Two completed Ancestry World Archives collections were launched live to search last week. Since both of these databases were indexed by the AWAP community these indexes are free to search for anyone.
This ambitious project, to produce a biographical dictionary of prominent British and Irish figures from the earliest of times up to 1900, began in 1882 and was spearheaded by George Murray Smith. Over 20 years later, and thanks to the efforts of hundreds of contributors, the final of 22 volumes was published. Now, over 100 years following the publication of that final volume, over 1,600 contributors to the Ancestry World Archives Project have created a free, searchable index to the more than 60,000 names contained in these volumes.
In the Dictionary of National Biography you will find detailed descriptions of many “notable” individuals, including birth dates and places, names of family members, possibly even job history and residential information.

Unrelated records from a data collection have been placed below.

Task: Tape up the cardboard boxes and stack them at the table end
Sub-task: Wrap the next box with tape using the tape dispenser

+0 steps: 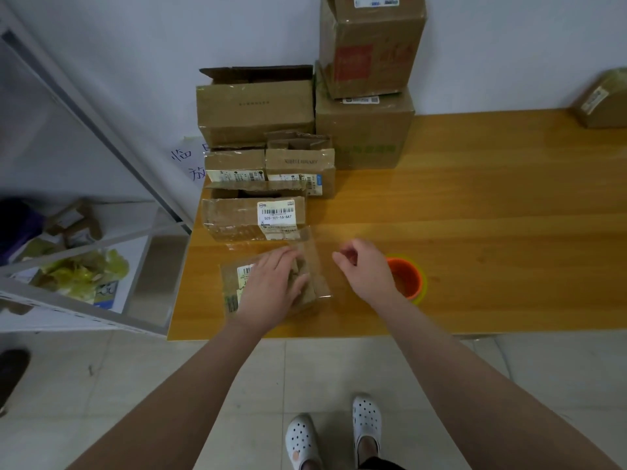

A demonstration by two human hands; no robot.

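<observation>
A small flat cardboard box (234, 290) with a white label lies near the table's front edge. My left hand (271, 286) rests on top of it, fingers spread and pressing down. A strip of clear tape (317, 266) shines across the box's right part and sticks out past its edge. Just right of that strip is my right hand (363, 266), fingers curled with thumb against fingertips, apparently pinching the tape. An orange tape roll (407, 279) stands on the table behind that hand. Several taped and open boxes (254, 110) are piled at the table's left end against the wall.
The wooden table (492, 215) runs off to the right, with one more box (600, 100) at its far right. A metal shelf (101, 300) holding bags and packets stands to the left. A tall stack of boxes (366, 123) leans by the wall.
</observation>
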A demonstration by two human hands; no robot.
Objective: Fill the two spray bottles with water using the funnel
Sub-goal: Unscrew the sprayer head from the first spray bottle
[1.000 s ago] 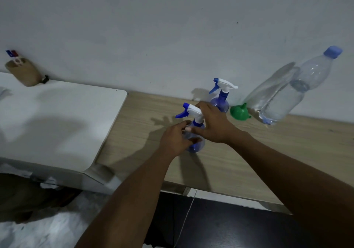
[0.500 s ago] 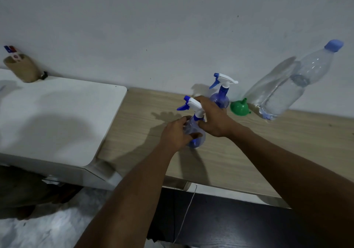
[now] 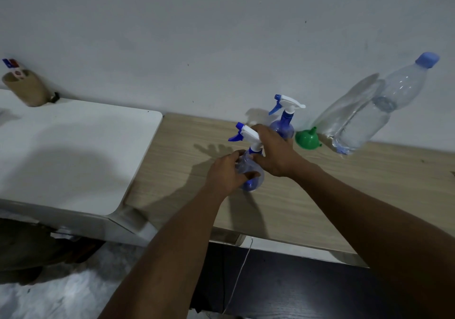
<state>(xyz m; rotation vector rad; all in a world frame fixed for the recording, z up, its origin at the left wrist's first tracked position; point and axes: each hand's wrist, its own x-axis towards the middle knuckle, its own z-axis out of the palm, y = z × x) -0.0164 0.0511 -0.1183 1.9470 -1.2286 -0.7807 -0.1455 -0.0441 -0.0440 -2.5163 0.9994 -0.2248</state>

In New South Wales between 1867-1911, many destitute and vagrant children were sent to “floating” public industrial schools by justices of the peace. The children would remain there until they were apprenticed out after the age of 12, discharged, or reached 18 years of age. The schools included religious instruction, moral, industrial, and nautical training, as well as elementary schooling. The Vernon and Sobraon were two ships that served as floating schools. The Vernon was replaced by the Sobraon in 1892 and both were moored in Sydney Harbour during their use. These records can contain a lot of really rich detail about the boys including birth date and place, parents’ names, religion and physical descriptions.
Even if your relatives are not found in either of these collections they are fascinating records to peruse. I’ve spent time with both of them and learned quite a bit about the times and the people. Happy searching and…
Until next time – Happy Keying!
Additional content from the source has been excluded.